Wrong returned Values on simple SUM-Aggregation and scale up/down

Trying to sum/stats of transaction amounts for given search criteria but sum/stats amount is getting rounded up/down in place of returning decimal 2 positions. Below is one transaction data. The transactionAmount field is float type. This mostly happens when bucket size is only 1.

{
        "_index": "trn-2024",
        "_id": "413000787792023-11-171",
        "_score": 3,
        "_source": {
          "transStatusDescription": "POSTED",
          "baiCodeDescriptionCustom": "Individual International Money Transfer Credit",
          "transactionDate_TS": 1700179200000
         "transactionRemarks_UI": "sdfs fss sdds",
          "amtCodeDescription": "Credit",
                 "transactionAmount": 9999994.74,
          "currency": "USD",
          "id": "413000787792023-11-171",
   
          "transactionAmountStr": "9999994.74",
          "transactionTypeDesc": "Transfer Credit",
          "transactionDate": "2023-11-17 00:00:00",

          "amountCode": "04",
          "accountId": "12200074779",
         
        }
      }
    ]
  }

Suppose there is only one above document in alias but sum/ stats API is returning as "9999995" in place of "transactionAmount": 9999994.74,

...... search criteria .....
..

"aggs": {
    "amtCode.keyword": {
      "aggregations": {
        "transactionAmountStats": {
          "stats": {
            "field": "transactionAmount"
          }
        },
        "transactionAmountSum": {
          "sum": {
            "field": "transactionAmount"
          }
        }
      },
      "terms": {
        "field": "amtCode.keyword",
        "show_term_doc_count_error": true
      }
    }
  }



Hi @Manoj_Upadhyay

Try this

DELETE my-index

PUT my-index
{
  "mappings": {
    "properties": {
      "transactionAmount" : { "type" : "double"} 
    }
  }
}

GET my-index
POST my-index/_doc
{
  "transStatusDescription": "POSTED",
  "baiCodeDescriptionCustom": "Individual International Money Transfer Credit",
  "transactionDate_TS": 1700179200000,
  "transactionRemarks_UI": "sdfs fss sdds",
  "amtCodeDescription": "Credit",
  "transactionAmount": 9999994.74,
  "currency": "USD",
  "id": "413000787792023-11-171",
  "transactionAmountStr": "9999994.74",
  "transactionTypeDesc": "Transfer Credit",
  "transactionDate": "2023-11-17 00:00:00",
  "amountCode": "04",
  "accountId": "12200074779"
}

GET my-index/_search
{
  "size": 0,
  "aggs": {
    "sum_txn": {
      "sum": {
        "field": "transactionAmount"
      }
    }
  }
}

# Results 
{
  "took": 0,
  "timed_out": false,
  "_shards": {
    "total": 1,
    "successful": 1,
    "skipped": 0,
    "failed": 0
  },
  "hits": {
    "total": {
      "value": 1,
      "relation": "eq"
    },
    "max_score": null,
    "hits": []
  },
  "aggregations": {
    "sum_txn": {
      "value": 9999994.74
    }
  }
}

Keep in mind significant digits .....

Obviously using double is a solution. But @Manoj_Upadhyay has maybe not understood the problem?

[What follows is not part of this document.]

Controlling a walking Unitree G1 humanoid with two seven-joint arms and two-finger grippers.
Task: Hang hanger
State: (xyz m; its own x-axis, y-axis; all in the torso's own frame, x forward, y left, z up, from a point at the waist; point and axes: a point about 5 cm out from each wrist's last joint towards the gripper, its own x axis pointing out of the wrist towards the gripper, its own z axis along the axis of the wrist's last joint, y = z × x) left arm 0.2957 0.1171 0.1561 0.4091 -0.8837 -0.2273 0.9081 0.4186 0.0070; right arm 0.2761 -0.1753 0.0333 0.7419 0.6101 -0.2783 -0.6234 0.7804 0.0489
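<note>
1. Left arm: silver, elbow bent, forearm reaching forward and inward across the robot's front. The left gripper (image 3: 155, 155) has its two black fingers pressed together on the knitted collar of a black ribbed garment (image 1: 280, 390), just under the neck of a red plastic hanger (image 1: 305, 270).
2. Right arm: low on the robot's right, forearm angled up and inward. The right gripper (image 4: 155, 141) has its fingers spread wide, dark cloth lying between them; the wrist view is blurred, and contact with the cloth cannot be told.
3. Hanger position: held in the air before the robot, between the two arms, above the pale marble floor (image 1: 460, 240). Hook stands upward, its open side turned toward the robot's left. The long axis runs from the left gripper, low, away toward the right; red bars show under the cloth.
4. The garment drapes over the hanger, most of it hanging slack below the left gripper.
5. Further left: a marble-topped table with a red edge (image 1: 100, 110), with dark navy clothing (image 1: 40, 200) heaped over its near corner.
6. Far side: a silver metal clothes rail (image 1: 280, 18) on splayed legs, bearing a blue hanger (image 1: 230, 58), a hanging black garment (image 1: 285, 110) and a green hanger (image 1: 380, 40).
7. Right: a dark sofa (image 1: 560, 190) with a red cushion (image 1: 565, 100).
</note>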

Manoj: A float (in elasticsearch) is represented by 32 bits. This actually means the same 32 bit representation can represent a whole range of (real) numbers. In your case the bit representation of the exact number 9999994.74 is:

0 10010110 00110001001011001111011

The bit representation of exactly 9999995 is

0 10010110 00110001001011001111011

You will notice those bit representations are identical.

In fact all numbers from 9999994.51 to 9999995.49 will be stored as exactly that same bit pattern. And 9999995 is the number right in the middle of that "range".

If you need do something with the actual numbers (in many cases) this will be done with the bit representations, not the strings that you see in _source.

A double means the numbers are stored much more precisely, actually using 64 bits rather than just 32. So these are much more precise.

So any time you have numbers with more than around 6/7 digits, you should make sure to use the double data type to avoid issues like this.

2 Likes

Thanks for details. I am surprised why it happens mostly when bucket has "doc_count": 1, only one element , it works fine when bucket size is more than 1 .

Indices has too many documents ( around billion) then how I can easily re-index them.

reindex to convert float data type to double? I'd wonder if that is worth the effort if this issue is the only confusion it creates for you.